_EXERCISE OBJECTIVE_: Reproduce every line of the material below exactly. No pictures belong in the copy.

_THE DATA_:
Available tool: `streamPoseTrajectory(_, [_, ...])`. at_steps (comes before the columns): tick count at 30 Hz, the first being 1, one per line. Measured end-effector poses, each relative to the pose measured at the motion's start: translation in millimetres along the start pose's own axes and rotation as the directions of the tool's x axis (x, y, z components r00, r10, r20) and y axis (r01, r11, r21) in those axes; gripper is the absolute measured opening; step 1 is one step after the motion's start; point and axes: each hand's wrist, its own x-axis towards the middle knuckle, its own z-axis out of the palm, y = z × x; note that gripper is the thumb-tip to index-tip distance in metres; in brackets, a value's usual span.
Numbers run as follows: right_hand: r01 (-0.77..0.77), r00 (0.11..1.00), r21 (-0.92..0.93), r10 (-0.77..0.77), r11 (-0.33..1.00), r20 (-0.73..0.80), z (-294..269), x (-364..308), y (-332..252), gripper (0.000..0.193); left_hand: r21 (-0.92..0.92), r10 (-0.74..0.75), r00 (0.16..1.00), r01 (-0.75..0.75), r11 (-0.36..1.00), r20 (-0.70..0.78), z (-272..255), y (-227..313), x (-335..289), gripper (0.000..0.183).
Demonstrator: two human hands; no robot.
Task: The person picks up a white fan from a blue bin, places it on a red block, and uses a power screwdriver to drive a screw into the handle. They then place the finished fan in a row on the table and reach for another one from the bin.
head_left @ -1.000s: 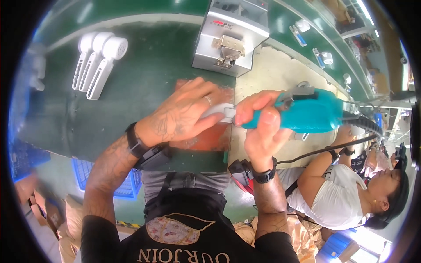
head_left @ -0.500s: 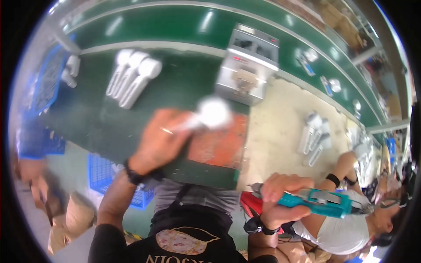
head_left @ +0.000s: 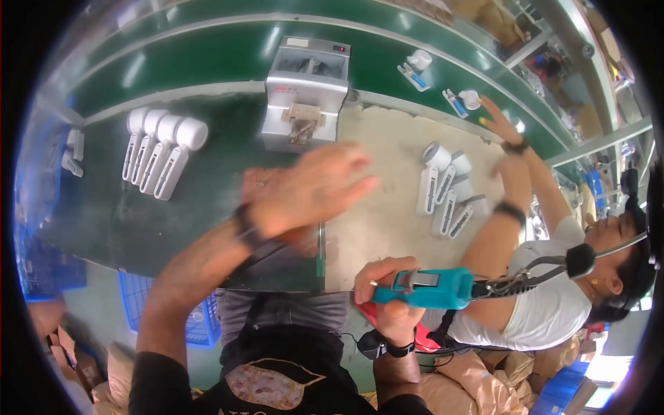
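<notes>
My left hand point(head_left: 318, 188) reaches rightward over an orange-red mat point(head_left: 261, 181) at the bench's middle, fingers apart and holding nothing. In my right hand point(head_left: 389, 297) is a teal electric screwdriver point(head_left: 436, 290), lying level near the bench's front edge with its cord running off to the right. Left of my left hand, a slanted row of white scoop-like pieces point(head_left: 166, 169) lies on the green bench top, each with a round head and a slotted handle. Several similar pieces point(head_left: 446, 180) sit on the pale board point(head_left: 373, 200) to the right.
A silver screw feeder point(head_left: 304, 97) stands behind my left hand. At right, a co-worker in a white top point(head_left: 532, 297) reaches with one hand point(head_left: 503, 124) toward white and blue parts point(head_left: 470, 100) on the green conveyor point(head_left: 228, 59). A blue crate point(head_left: 200, 321) stands below the bench at left.
My left hand has let go of the white scoop-like piece and moved right. The left row has one more piece. My view has shifted right; the screwdriver stays in my right hand.
</notes>
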Motion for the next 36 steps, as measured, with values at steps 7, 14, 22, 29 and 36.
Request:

_RESPONSE AREA_:
Available tool: `streamPoseTrajectory(_, [_, ...])`. at_steps (comes before the columns): tick count at 30 Hz, the first being 1, one per line. Measured end-effector poses, each relative to the pose measured at the motion's start: translation in millimetres along the start pose's own axes and rotation as the directions of the tool's x axis (x, y, z components r00, r10, r20) and y axis (r01, r11, r21) in those axes; gripper is the absolute measured opening; step 1 is one step after the motion's start; point and axes: each hand's wrist, its own x-axis towards the middle knuckle, its own z-axis out of the palm, y = z × x; note that gripper is the thumb-tip to index-tip distance in metres; in brackets, a value's usual span.
Numbers run as follows: right_hand: r01 (-0.77..0.77), r00 (0.11..1.00), r21 (-0.92..0.93), r10 (-0.77..0.77), r11 (-0.33..1.00), r20 (-0.73..0.80), z (-294..269), x (-364..308), y (-332..252), gripper (0.000..0.193); left_hand: r21 (-0.92..0.92), r10 (-0.74..0.75), r00 (0.16..1.00), r01 (-0.75..0.75), r11 (-0.36..1.00), r20 (-0.70..0.78), z (-272..255), y (-227..313), x (-335..289), gripper (0.000..0.183).
Demonstrator: two human hands; no robot.
Task: The person picks up a white fan from a blue bin, places it on a red block, and uses a power screwdriver to drive a screw into the handle. They then place the finished fan in a row on the table and reach for another one from the bin.
head_left @ -1.000s: 
head_left @ -0.500s: 
head_left @ +0.000s: 
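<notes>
My left hand point(head_left: 318, 188) reaches rightward over an orange-red mat point(head_left: 261, 181) at the bench's middle, fingers apart and holding nothing. In my right hand point(head_left: 389, 297) is a teal electric screwdriver point(head_left: 436, 290), lying level near the bench's front edge with its cord running off to the right. Left of my left hand, a slanted row of white scoop-like pieces point(head_left: 166, 169) lies on the green bench top, each with a round head and a slotted handle. Several similar pieces point(head_left: 446, 180) sit on the pale board point(head_left: 373, 200) to the right.
A silver screw feeder point(head_left: 304, 97) stands behind my left hand. At right, a co-worker in a white top point(head_left: 532, 297) reaches with one hand point(head_left: 503, 124) toward white and blue parts point(head_left: 470, 100) on the green conveyor point(head_left: 228, 59). A blue crate point(head_left: 200, 321) stands below the bench at left.
My left hand has let go of the white scoop-like piece and moved right. The left row has one more piece. My view has shifted right; the screwdriver stays in my right hand.
</notes>
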Motion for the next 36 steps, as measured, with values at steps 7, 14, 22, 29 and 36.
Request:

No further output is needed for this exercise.